* Work to complete *
Starting with the first line, transcribe the material exactly through to the last.

* Provided material *
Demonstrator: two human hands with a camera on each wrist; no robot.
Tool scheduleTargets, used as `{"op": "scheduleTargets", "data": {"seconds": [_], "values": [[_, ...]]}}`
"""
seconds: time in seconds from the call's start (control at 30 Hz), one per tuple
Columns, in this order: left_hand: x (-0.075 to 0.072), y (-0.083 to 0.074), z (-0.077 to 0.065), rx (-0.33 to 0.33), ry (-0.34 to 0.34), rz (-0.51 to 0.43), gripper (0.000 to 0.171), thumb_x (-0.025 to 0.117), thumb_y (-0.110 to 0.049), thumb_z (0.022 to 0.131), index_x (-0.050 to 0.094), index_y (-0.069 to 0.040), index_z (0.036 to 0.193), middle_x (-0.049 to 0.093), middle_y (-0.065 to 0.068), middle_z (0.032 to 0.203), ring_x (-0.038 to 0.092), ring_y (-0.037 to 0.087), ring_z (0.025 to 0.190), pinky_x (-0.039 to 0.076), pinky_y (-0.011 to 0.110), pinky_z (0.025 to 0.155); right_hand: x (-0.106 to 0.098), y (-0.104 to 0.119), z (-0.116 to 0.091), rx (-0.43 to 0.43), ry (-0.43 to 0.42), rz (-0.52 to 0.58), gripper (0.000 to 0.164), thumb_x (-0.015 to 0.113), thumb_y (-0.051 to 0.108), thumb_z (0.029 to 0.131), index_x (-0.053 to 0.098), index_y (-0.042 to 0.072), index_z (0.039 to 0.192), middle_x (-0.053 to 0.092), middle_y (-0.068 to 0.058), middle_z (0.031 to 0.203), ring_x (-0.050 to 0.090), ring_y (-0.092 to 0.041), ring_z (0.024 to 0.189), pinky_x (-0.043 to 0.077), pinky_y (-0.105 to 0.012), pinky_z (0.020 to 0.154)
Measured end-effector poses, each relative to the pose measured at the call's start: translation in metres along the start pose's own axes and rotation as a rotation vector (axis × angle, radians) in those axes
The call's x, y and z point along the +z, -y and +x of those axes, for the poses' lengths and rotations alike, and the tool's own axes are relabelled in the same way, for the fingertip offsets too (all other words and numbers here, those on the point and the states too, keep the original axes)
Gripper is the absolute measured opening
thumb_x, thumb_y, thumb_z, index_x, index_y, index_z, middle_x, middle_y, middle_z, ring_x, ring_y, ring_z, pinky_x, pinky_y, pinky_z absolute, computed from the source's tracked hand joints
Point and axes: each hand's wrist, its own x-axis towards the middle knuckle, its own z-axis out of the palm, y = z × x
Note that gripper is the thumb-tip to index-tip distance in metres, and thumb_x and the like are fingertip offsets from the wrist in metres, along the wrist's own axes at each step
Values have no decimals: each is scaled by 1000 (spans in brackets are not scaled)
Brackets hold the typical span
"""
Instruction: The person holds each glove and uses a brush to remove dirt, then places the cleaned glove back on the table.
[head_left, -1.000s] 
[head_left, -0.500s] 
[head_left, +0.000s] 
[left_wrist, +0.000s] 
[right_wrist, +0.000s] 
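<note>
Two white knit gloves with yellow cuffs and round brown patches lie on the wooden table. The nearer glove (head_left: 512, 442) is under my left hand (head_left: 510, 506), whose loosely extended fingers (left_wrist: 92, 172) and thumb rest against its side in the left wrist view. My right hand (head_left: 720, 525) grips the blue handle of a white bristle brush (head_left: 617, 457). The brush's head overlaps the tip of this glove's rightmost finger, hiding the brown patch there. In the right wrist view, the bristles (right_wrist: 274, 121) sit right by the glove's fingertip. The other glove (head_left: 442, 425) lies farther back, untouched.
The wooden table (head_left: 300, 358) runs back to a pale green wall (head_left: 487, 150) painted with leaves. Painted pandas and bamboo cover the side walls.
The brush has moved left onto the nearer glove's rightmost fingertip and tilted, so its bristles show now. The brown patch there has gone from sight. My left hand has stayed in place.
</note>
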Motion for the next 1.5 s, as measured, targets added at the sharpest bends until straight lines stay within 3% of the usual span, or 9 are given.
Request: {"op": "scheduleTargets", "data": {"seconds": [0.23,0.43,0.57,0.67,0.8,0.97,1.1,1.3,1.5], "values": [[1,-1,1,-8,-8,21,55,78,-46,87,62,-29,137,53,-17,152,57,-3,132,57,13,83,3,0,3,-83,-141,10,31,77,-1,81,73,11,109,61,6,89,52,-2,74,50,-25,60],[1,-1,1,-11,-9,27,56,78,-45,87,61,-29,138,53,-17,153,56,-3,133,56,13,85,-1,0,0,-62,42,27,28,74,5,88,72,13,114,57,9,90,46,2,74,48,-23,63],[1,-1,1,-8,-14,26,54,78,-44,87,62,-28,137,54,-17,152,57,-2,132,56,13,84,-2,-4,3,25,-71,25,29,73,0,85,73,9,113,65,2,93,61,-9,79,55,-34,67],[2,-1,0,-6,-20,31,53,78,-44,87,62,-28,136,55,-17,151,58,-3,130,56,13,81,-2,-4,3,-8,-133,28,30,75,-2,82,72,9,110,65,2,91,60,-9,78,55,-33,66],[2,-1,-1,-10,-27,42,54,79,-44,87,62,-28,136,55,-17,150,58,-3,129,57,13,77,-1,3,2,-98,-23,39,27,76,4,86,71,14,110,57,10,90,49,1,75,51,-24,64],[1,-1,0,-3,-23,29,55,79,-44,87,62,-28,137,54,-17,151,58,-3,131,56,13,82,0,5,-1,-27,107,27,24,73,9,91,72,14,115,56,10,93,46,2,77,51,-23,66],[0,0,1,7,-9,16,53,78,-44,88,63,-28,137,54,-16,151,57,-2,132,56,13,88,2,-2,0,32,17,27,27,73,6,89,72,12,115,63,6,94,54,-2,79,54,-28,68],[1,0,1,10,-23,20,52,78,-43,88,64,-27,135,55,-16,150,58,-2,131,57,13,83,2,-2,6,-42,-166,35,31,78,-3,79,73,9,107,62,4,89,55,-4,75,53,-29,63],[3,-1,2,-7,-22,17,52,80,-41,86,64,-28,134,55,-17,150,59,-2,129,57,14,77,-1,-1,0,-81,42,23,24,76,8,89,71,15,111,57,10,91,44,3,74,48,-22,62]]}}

* Result *
Demonstrator: two human hands with a camera on each wrist; no robot.
Tool scheduleTargets, used as `{"op": "scheduleTargets", "data": {"seconds": [_], "values": [[_, ...]]}}`
"""
seconds: time in seconds from the call's start (control at 30 Hz), one per tuple
Columns, in this order: left_hand: x (-0.075 to 0.072), y (-0.083 to 0.074), z (-0.077 to 0.065), rx (-0.33 to 0.33), ry (-0.34 to 0.34), rz (-0.51 to 0.43), gripper (0.000 to 0.171), thumb_x (-0.025 to 0.117), thumb_y (-0.110 to 0.049), thumb_z (0.022 to 0.131), index_x (-0.050 to 0.094), index_y (-0.069 to 0.040), index_z (0.036 to 0.193), middle_x (-0.049 to 0.093), middle_y (-0.065 to 0.068), middle_z (0.032 to 0.203), ring_x (-0.038 to 0.092), ring_y (-0.037 to 0.087), ring_z (0.025 to 0.190), pinky_x (-0.039 to 0.076), pinky_y (-0.011 to 0.110), pinky_z (0.025 to 0.155); right_hand: x (-0.106 to 0.098), y (-0.104 to 0.119), z (-0.116 to 0.091), rx (-0.43 to 0.43), ry (-0.43 to 0.42), rz (-0.52 to 0.58), gripper (0.000 to 0.164), thumb_x (-0.015 to 0.113), thumb_y (-0.051 to 0.108), thumb_z (0.029 to 0.131), index_x (-0.053 to 0.098), index_y (-0.042 to 0.072), index_z (0.039 to 0.192), middle_x (-0.053 to 0.092), middle_y (-0.068 to 0.058), middle_z (0.031 to 0.203), ring_x (-0.050 to 0.090), ring_y (-0.092 to 0.041), ring_z (0.024 to 0.189), pinky_x (-0.043 to 0.077), pinky_y (-0.105 to 0.012), pinky_z (0.020 to 0.154)
Measured end-effector poses, each relative to the pose measured at the call's start: translation in metres along the start pose's own axes and rotation as a rotation vector (axis × angle, radians) in those axes
The call's x, y and z point along the +z, -y and +x of those axes, for the poses' lengths and rotations alike, and the tool's own axes are relabelled in the same way, for the fingertip offsets too (all other words and numbers here, those on the point and the states too, keep the original axes)
Gripper is the absolute measured opening
thumb_x, thumb_y, thumb_z, index_x, index_y, index_z, middle_x, middle_y, middle_z, ring_x, ring_y, ring_z, pinky_x, pinky_y, pinky_z absolute, computed from the source's tracked hand joints
Point and axes: each hand's wrist, its own x-axis towards the middle knuckle, its own z-axis out of the palm, y = z × x
Note that gripper is the thumb-tip to index-tip distance in metres, and thumb_x and the like are fingertip offsets from the wrist in metres, along the wrist's own axes at each step
Values have no decimals: each is scaled by 1000 (spans in brackets are not scaled)
Brackets hold the typical span
"""
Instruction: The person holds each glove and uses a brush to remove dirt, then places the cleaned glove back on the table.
[head_left, -1.000s] 
[head_left, -0.500s] 
[head_left, +0.000s] 
[left_wrist, +0.000s] 
[right_wrist, +0.000s] 
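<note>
Two white knit gloves with yellow cuffs and round brown patches lie on the wooden table. The nearer glove (head_left: 512, 442) is under my left hand (head_left: 510, 506), whose loosely extended fingers (left_wrist: 92, 172) and thumb rest against its side in the left wrist view. My right hand (head_left: 720, 525) grips the blue handle of a white bristle brush (head_left: 617, 457). The brush's head overlaps the tip of this glove's rightmost finger, hiding the brown patch there. In the right wrist view, the bristles (right_wrist: 274, 121) sit right by the glove's fingertip. The other glove (head_left: 442, 425) lies farther back, untouched.
The wooden table (head_left: 300, 358) runs back to a pale green wall (head_left: 487, 150) painted with leaves. Painted pandas and bamboo cover the side walls.
The brush has moved left onto the nearer glove's rightmost fingertip and tilted, so its bristles show now. The brown patch there has gone from sight. My left hand has stayed in place.
</note>
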Motion for the next 1.5 s, as measured, targets added at the sharpest bends until straight lines stay within 3% of the usual span, or 9 are given.
Request: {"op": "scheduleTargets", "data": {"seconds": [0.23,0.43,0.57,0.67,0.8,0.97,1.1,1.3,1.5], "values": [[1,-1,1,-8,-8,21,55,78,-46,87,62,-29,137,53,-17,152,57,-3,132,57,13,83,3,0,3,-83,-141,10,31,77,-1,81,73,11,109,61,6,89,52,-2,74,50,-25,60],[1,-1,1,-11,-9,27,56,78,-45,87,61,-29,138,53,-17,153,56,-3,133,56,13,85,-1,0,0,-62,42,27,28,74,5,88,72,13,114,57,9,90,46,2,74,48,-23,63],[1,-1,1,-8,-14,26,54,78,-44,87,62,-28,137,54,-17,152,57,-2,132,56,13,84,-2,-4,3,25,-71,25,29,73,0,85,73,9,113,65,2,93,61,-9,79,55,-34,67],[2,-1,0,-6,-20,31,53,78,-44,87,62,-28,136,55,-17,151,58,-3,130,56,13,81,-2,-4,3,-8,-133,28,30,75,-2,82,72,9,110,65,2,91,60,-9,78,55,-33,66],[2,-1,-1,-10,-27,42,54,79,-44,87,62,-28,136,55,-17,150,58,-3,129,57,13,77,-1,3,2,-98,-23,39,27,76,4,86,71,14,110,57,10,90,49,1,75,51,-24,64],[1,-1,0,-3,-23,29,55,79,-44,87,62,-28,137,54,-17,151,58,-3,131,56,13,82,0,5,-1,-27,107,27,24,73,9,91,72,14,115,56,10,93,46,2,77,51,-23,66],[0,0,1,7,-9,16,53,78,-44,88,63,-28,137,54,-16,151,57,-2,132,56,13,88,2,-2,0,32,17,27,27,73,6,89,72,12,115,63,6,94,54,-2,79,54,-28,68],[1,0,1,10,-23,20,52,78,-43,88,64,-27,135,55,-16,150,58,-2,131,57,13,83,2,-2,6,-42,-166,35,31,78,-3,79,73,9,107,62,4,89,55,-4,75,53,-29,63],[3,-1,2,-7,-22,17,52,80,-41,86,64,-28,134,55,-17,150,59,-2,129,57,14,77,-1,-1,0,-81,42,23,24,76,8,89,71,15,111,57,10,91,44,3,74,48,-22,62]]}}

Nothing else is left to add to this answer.